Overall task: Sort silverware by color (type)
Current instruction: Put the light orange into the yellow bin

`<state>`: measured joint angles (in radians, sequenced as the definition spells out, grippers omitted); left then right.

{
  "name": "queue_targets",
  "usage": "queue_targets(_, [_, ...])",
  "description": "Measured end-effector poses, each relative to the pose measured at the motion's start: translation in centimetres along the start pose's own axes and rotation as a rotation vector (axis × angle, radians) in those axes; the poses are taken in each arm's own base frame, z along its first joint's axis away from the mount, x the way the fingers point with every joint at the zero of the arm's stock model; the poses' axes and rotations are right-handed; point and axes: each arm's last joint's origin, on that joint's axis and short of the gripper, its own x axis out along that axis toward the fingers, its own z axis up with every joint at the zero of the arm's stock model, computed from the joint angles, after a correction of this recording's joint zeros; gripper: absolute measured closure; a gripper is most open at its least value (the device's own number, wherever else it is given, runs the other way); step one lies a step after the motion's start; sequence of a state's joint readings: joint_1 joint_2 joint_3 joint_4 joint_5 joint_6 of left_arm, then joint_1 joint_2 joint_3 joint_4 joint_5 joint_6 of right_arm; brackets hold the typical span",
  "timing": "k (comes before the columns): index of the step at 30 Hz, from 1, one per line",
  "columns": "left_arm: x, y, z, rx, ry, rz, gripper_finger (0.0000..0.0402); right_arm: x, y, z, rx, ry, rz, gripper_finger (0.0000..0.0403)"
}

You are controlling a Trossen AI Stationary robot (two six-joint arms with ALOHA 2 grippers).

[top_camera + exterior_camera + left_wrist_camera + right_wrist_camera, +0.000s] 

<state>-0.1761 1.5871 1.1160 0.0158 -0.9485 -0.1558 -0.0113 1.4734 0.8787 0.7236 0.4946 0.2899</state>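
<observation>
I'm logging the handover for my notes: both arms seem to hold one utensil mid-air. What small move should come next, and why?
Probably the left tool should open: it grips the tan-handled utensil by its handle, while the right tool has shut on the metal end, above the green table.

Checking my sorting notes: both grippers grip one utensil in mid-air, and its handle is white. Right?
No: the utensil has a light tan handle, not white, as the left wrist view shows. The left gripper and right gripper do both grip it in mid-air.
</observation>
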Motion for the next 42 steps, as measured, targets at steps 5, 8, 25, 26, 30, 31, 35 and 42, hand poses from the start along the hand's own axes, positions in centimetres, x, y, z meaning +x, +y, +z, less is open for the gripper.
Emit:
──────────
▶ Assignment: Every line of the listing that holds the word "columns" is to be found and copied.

▶ Completed exercise:
  "timing": "k (comes before the columns): index of the step at 30 Hz, from 1, one per line",
  "columns": "left_arm: x, y, z, rx, ry, rz, gripper_finger (0.0000..0.0402); right_arm: x, y, z, rx, ry, rz, gripper_finger (0.0000..0.0403)"

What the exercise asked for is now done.